Царь ответил кратко, категорично:
– Окончательно и бесповоротно.
– Да, государь, размах воистину впечатляет.
Иван поднялся с кресла. Неуемная энергия не давала ему долго сидеть на одном месте.
– Теперь, князь, я хотел бы держать с тобой совет насчет дел нашей православной церкви.
Ургин удивился и спросил:
– В ней что, тоже крамола завелась?
– Я не о том. Думаю, в скором времени встанет вопрос о замещении митрополичьей кафедры. Афанасий тяжело болен, едва способен служить. Замена его неизбежна. Кого ты видишь во главе митрополии?

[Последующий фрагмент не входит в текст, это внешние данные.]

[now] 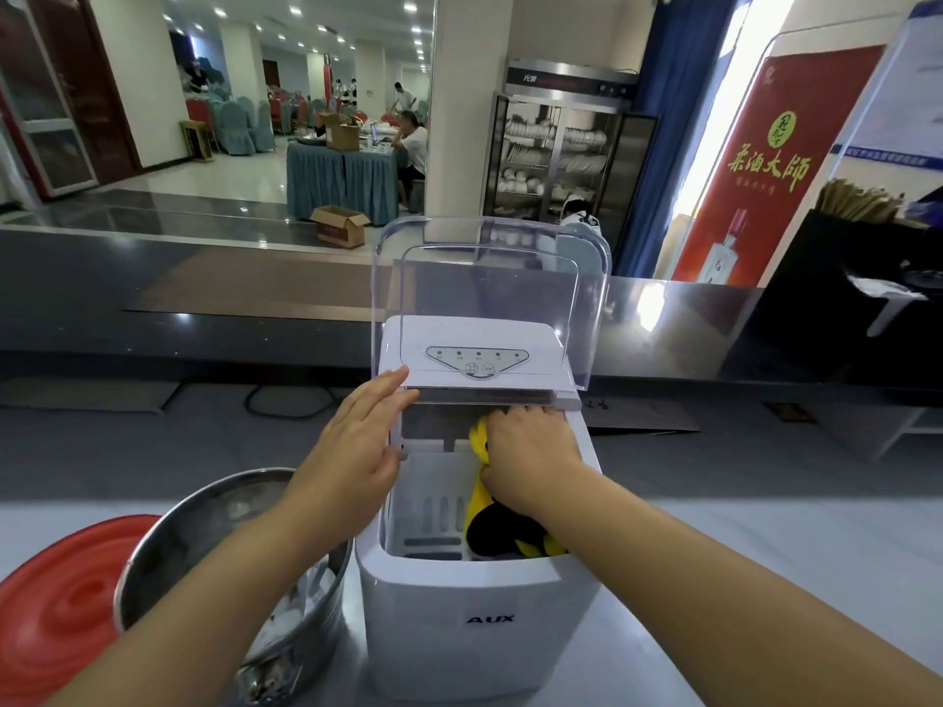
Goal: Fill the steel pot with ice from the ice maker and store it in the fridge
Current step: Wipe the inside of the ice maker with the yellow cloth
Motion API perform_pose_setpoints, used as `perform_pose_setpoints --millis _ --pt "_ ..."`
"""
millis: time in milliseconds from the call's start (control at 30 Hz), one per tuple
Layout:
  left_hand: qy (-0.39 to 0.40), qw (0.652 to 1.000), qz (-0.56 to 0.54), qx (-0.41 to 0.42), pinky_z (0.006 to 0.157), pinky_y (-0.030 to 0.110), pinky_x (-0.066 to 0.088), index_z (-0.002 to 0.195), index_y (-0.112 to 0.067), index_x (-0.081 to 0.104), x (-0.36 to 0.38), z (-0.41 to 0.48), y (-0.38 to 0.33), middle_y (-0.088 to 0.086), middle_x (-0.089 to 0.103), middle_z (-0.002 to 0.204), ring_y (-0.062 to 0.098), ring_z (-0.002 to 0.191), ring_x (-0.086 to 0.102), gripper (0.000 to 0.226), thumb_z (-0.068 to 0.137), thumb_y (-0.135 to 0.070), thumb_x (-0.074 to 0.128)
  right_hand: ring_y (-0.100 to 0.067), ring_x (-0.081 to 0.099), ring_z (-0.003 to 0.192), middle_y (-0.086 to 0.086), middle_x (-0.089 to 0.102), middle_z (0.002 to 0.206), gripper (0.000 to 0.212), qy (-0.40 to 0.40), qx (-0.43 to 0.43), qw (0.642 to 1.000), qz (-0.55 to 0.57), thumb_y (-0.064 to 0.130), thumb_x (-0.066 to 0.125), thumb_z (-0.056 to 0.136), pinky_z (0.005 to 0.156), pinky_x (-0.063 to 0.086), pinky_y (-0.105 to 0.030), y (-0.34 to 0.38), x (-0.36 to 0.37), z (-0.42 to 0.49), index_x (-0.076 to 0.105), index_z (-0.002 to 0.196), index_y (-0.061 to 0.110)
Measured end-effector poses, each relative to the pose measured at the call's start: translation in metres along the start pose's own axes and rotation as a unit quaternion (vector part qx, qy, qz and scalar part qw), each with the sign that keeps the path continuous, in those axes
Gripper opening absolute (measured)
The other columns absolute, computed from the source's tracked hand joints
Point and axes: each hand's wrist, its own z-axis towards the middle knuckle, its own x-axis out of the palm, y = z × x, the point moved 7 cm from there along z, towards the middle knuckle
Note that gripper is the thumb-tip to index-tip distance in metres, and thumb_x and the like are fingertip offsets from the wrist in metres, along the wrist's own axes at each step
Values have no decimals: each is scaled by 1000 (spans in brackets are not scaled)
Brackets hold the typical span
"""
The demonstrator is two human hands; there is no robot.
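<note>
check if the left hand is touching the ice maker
Touching. The head view shows the left hand lying, fingers straight, on the left edge of the ice maker. The right hand grips a yellow thing.

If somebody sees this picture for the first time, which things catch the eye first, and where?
The white ice maker stands in the centre with its clear plastic lid raised; the right hand grips a yellow-and-black object inside it, while the left hand rests flat on its left edge. At lower left, the round steel pot holds ice, beside a red round lid.
</note>
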Motion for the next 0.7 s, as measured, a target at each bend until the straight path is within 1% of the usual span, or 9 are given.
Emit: perform_pose_setpoints --millis 33,100,200,300,367,467,533,600,700 --pt "-3 1000 1 0 107 10 -1 147 -24 23 0 0 0 -16 6 157 -13 130 -7 56 97 -6 39 -29 54 107 -9 58 116 23 10 3 1000 8 25 56 85 87 40 -34 2 0 1 56 106 17" --pt "-7 1000 4 -1 102 2 -7 148 -23 23 2 0 0 -16 6 156 -13 130 -8 56 97 -4 37 -27 55 94 -8 60 106 9 36 8 999 33 23 57 83 78 42 -32 2 0 3 54 90 18" --pt "-14 1000 4 0 97 -4 -10 147 -21 26 4 0 0 -14 8 157 -14 131 -7 57 95 -1 35 -23 50 78 -3 53 85 8 60 8 997 43 21 56 81 66 41 -29 5 -3 5 49 79 18" --pt "-24 1000 -2 -1 99 -3 -8 146 -20 28 4 1 1 -14 12 156 -14 132 -5 58 94 3 35 -24 55 82 -3 53 86 8 50 -10 997 60 20 57 81 66 41 -30 12 -5 7 50 83 18" --pt "-33 999 -5 -1 99 -4 -7 146 -20 30 3 1 0 -17 14 153 -15 132 -4 58 93 5 35 -27 60 91 -5 60 95 11 39 -33 996 75 20 57 81 68 42 -30 21 -4 7 51 90 17" --pt "-39 999 -9 6 100 -4 -6 144 -19 32 4 1 -1 -22 13 146 -13 132 -1 59 91 8 35 -30 60 96 -8 62 104 23 17 -59 994 92 19 59 81 68 37 -30 32 -5 6 53 102 15" --pt "-42 999 -9 11 101 -3 -6 143 -17 34 3 3 -2 -20 15 147 -11 133 1 59 90 9 36 -30 60 98 -8 62 106 31 1 -74 991 111 17 60 79 69 36 -30 40 -10 6 52 109 15" --pt "-45 999 -9 16 102 -3 -5 141 -14 38 4 3 -3 -15 19 148 -8 134 5 57 90 10 37 -31 60 102 -8 62 113 41 -7 -96 985 143 15 59 81 72 39 -31 52 -16 7 50 121 18" --pt "-47 999 -4 27 104 -1 -4 140 -13 40 4 3 -2 -14 19 148 -4 136 7 56 89 11 38 -32 60 108 -11 62 120 43 -5 -107 980 169 16 54 87 80 46 -34 64 -20 9 48 129 14"
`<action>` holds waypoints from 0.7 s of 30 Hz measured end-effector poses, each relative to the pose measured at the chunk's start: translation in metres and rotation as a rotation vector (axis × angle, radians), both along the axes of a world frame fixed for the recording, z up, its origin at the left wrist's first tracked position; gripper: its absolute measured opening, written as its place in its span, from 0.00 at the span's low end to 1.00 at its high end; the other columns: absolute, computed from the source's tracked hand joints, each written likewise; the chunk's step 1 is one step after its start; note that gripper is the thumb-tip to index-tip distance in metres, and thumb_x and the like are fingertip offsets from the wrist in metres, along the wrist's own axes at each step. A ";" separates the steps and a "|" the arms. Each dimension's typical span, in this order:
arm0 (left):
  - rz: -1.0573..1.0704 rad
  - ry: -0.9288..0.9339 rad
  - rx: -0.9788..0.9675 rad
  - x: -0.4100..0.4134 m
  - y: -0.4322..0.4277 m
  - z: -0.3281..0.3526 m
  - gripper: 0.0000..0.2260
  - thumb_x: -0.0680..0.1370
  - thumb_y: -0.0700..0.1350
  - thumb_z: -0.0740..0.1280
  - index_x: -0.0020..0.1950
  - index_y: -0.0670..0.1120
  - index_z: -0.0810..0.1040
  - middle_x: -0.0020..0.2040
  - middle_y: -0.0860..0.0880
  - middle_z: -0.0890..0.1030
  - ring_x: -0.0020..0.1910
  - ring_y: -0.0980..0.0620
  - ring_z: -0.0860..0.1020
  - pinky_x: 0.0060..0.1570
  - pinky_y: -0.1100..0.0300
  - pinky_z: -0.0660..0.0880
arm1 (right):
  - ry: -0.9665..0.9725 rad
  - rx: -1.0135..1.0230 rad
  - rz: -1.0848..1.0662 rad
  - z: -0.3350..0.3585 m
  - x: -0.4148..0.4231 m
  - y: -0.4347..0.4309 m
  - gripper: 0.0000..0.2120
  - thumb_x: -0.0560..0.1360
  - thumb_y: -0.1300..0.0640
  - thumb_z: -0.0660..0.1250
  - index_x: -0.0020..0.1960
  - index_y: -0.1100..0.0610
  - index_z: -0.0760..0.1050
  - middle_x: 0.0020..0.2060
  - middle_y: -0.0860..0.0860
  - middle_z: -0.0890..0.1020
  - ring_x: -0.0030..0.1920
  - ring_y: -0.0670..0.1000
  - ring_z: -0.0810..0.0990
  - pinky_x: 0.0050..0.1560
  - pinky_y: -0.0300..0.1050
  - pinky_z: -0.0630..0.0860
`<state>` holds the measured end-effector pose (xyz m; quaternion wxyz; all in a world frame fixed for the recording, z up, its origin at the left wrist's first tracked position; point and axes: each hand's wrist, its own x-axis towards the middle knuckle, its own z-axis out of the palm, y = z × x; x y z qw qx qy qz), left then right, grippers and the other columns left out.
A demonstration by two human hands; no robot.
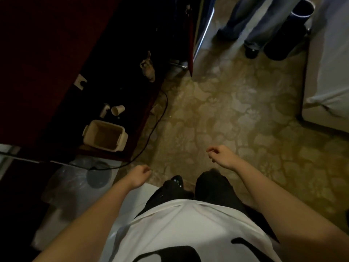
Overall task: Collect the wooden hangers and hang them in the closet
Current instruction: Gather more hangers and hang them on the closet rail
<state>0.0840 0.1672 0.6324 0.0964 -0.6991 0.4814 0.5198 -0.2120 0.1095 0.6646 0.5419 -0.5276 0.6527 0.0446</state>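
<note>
No wooden hanger was seen anywhere on the patterned floor (pixel 217 110), and nothing was held in the left hand (pixel 140 175) or right hand (pixel 221 155) (fingers loosely curled, empty), so collecting was judged not yet begun.

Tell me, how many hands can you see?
2. The left hand is near the black cable, the right hand over the patterned floor; both hold nothing. The standing person's hands are hidden.

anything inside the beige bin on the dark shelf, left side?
The beige bin is open-topped. Only its bare brownish bottom shows, with nothing visible in it. The light is dim, and the bin's walls hide the edges of the bottom.
</note>
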 end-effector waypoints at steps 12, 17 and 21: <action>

– У меня одна кандидатура. Тебе, государь, она известна.
– Филипп, мой добрый друг Федор Колычев?
– Да, государь.
– Я тоже о нем думаю. Но, по-моему, здесь я столкнусь с противодействием высшего духовенства. Такой выбор противоречит обычаям.
– Ты, царь, проводящий невиданные ранее перемены, единолично решающий судьбы самых знатных бояр, не сможешь убедить духовенство в правильности возведения игумена Филиппа в сан митрополита?
– Грубым давлением – смогу, но надо ли настраивать против себя высшее духовенство?
Князь Ургин пожал плечами.
– Тогда ищи другого человека.
– Нет, Дмитрий. Мне очень нужен именно Филипп, честный, неподкупный, способный, крепкий в вере, не боящийся говорить правду в лицо. Я знаю, как, не раздражая высшее духовенство, возвести Филиппа на кафедру. Я сделаю так, что собор епископов сам будет настаивать на избрании митрополитом именно его.
Ургин спросил:
– Как же ты намерен это сделать?
Царь впервые за всю затянувшуюся беседу улыбнулся.
– Есть у меня одна мысль.
– Что ж, Бог в помощь тебе, государь!
– Устал поди, князь?
– Нет, с чего? Или считаешь меня уже непригодным для серьезных дел? Дряхлым стариком?
– Не хотел бы я попасть под руку такому дряхлому старику где-нибудь в укромном местечке.
Ургин поднялся.
– Позволь удалиться, государь?
– Ступай, князь. Да хранит тебя Господь!